I have a DataFrame that is looking like this (using .to_markdown() which is showing the 3 index columns as one) :
id | col1 | col2 | |
---|---|---|---|
(2022, 'may', 27) | LB46 | 10 | 12 |
(2022, 'may', 28) | LB46 | 10 | 12 |
(2022, 'may', 29) | LB46 | 10 | 12 |
(2022, 'may', 30) | LB46 | 10 | 12 |
(2022, 'may', 31) | LB46 | 40 | 12 |
(2022, 'june', 1) | LB46 | 50 | 12 |
(2022, 'june', 2) | LB46 | 90 | 12 |
(2022, 'june', 3) | LB46 | 110 | 12 |
An other preview using .head() :
This is a multi-index Dataframe with 3 index which here are "year", "month" and "day". These index are arbitrary choose for the example, it could be any kind of index. Then I can't rely on date conversion, I want to rely on original order which is the one shown.
But I also want to do a slice between the line (2022, 'may', 29) and (2022, 'june', 1).

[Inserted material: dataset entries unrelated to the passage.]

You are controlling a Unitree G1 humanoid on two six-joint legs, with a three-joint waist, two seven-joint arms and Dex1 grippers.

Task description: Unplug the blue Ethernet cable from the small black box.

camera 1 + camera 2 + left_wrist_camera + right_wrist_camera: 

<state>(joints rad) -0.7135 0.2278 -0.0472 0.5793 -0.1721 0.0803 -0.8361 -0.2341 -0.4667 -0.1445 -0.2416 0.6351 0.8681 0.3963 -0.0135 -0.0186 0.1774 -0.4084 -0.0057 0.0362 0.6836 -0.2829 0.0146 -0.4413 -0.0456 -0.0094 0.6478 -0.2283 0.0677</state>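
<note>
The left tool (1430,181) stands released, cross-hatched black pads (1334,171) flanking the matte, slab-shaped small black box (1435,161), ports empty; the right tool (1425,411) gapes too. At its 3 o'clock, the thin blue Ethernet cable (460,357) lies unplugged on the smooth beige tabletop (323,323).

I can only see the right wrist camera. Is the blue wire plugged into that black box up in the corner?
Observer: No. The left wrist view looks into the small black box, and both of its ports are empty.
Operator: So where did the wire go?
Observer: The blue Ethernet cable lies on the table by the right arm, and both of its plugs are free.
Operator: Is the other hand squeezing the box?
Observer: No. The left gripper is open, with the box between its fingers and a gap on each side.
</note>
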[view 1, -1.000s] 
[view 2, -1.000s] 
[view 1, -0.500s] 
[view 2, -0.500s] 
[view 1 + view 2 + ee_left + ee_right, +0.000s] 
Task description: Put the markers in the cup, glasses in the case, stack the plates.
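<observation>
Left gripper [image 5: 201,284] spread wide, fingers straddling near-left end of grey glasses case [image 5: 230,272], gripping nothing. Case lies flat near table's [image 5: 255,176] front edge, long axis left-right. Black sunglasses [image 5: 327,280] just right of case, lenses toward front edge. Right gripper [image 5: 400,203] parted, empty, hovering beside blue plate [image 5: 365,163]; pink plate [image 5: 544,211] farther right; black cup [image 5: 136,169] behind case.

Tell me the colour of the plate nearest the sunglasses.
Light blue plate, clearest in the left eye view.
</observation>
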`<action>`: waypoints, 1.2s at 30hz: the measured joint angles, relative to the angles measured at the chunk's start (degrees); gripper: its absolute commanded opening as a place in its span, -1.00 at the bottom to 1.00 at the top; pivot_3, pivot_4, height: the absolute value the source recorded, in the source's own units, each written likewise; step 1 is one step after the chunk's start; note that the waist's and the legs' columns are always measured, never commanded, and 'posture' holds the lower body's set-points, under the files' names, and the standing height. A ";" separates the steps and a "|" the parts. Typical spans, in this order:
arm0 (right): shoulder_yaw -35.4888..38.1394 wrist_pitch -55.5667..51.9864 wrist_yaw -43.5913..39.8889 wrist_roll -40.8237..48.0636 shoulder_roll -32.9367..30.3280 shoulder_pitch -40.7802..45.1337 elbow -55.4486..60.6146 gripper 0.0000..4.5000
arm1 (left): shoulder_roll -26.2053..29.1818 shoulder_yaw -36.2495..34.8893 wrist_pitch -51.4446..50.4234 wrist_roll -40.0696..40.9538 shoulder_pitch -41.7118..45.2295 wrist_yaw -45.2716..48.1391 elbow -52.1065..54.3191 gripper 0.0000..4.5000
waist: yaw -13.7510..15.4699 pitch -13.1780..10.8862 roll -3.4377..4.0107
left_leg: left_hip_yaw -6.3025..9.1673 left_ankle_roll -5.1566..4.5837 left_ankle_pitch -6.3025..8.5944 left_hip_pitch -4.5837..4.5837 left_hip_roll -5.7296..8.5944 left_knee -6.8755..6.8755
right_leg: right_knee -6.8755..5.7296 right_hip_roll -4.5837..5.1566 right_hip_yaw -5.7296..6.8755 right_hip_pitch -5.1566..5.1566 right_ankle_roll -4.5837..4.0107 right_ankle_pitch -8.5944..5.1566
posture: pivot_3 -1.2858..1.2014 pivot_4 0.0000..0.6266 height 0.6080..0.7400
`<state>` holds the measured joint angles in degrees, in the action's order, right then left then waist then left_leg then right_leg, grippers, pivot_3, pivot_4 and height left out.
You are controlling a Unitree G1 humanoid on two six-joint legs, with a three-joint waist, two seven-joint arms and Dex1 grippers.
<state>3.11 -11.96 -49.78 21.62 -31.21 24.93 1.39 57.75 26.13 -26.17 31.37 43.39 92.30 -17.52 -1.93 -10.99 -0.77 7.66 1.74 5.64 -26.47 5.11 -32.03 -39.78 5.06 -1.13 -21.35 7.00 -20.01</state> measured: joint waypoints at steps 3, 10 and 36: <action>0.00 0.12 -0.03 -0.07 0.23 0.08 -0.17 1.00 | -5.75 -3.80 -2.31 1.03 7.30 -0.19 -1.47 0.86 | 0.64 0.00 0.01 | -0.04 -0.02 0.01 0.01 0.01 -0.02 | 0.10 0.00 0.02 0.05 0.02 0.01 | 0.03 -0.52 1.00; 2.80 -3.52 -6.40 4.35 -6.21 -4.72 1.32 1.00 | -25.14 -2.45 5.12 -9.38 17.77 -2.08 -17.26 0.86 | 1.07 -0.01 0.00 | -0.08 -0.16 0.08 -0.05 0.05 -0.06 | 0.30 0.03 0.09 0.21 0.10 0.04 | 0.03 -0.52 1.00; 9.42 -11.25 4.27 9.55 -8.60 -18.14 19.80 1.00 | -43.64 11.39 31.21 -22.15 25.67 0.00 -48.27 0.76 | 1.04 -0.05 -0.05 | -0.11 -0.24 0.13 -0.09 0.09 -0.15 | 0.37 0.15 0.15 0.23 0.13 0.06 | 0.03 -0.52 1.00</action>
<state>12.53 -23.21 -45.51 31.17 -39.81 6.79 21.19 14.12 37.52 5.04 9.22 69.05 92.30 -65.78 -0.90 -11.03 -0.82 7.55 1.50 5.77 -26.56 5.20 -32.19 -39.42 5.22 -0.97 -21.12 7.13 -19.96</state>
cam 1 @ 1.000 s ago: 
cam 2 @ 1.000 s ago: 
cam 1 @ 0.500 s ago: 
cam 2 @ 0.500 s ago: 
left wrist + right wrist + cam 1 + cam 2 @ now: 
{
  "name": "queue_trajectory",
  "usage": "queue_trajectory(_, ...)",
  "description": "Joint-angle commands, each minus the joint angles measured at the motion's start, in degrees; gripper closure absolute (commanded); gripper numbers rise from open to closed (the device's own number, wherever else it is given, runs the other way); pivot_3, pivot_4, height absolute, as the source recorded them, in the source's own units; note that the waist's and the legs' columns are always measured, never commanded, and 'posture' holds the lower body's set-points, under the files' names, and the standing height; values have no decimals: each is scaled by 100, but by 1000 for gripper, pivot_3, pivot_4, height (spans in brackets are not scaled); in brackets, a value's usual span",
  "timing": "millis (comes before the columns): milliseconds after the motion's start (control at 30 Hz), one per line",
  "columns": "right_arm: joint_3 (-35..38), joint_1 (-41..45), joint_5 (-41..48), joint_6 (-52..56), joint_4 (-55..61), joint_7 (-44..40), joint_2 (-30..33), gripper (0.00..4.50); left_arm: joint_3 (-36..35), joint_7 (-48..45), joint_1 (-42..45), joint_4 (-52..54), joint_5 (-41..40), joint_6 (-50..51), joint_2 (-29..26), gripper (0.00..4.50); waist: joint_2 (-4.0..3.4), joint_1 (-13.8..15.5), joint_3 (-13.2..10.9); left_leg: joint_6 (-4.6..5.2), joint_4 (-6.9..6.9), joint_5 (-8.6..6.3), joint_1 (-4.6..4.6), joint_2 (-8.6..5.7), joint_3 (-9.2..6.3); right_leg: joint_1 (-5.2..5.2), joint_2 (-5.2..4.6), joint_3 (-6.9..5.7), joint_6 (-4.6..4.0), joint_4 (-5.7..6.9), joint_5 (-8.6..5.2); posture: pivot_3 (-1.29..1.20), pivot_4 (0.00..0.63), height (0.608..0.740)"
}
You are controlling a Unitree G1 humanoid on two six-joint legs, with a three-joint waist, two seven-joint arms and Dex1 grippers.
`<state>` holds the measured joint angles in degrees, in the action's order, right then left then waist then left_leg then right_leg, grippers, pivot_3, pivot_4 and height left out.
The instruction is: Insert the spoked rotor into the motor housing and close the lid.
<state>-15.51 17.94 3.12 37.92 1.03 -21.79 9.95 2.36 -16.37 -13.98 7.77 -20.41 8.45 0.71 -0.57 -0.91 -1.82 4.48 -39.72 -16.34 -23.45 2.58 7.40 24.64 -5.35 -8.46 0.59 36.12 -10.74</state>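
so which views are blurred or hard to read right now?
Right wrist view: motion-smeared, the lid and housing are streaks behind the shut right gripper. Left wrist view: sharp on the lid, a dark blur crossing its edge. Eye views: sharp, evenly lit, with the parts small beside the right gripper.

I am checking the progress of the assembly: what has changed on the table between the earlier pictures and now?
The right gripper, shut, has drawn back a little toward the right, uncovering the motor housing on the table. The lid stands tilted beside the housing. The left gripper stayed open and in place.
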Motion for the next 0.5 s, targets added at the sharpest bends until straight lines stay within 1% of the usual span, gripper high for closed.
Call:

To do that I try to use DataFrame.loc :
df= df.loc[('2022','may','29'): ('2022', 'june', '1')]
But it leads to this error :
pandas.errors.UnsortedIndexError: 'Key length (3) was greater than MultiIndex lexsort depth (1)'
So then I tried to get my DataFrame sorted using :
df_csv.sort_index(Inplace=True)
The problem with that is that whatever options of sort_index I use, the order of my DataFrame kept altered (as for example there are no possibility to choose an order other than ascending or descending). Again I don't know the comparison function to use for the sort, so what I really want it to have it "sorted" but without any alteration of the original order.
Is there a way to achieve this ? My goal is to obtain these row as a result after the .loc :
id | col1 | col2 | |
---|---|---|---|
(2022, 'may', 29) | LB46 | 10 | 12 |
(2022, 'may', 30) | LB46 | 10 | 12 |
(2022, 'may', 31) | LB46 | 40 | 12 |
(2022, 'june', 1) | LB46 | 50 | 12 |
An alternative solution I would try is to get the (first) index of the row (2022, 'may', 29), the (last) index of the row (2022, 'june', 1) and then to do an iloc.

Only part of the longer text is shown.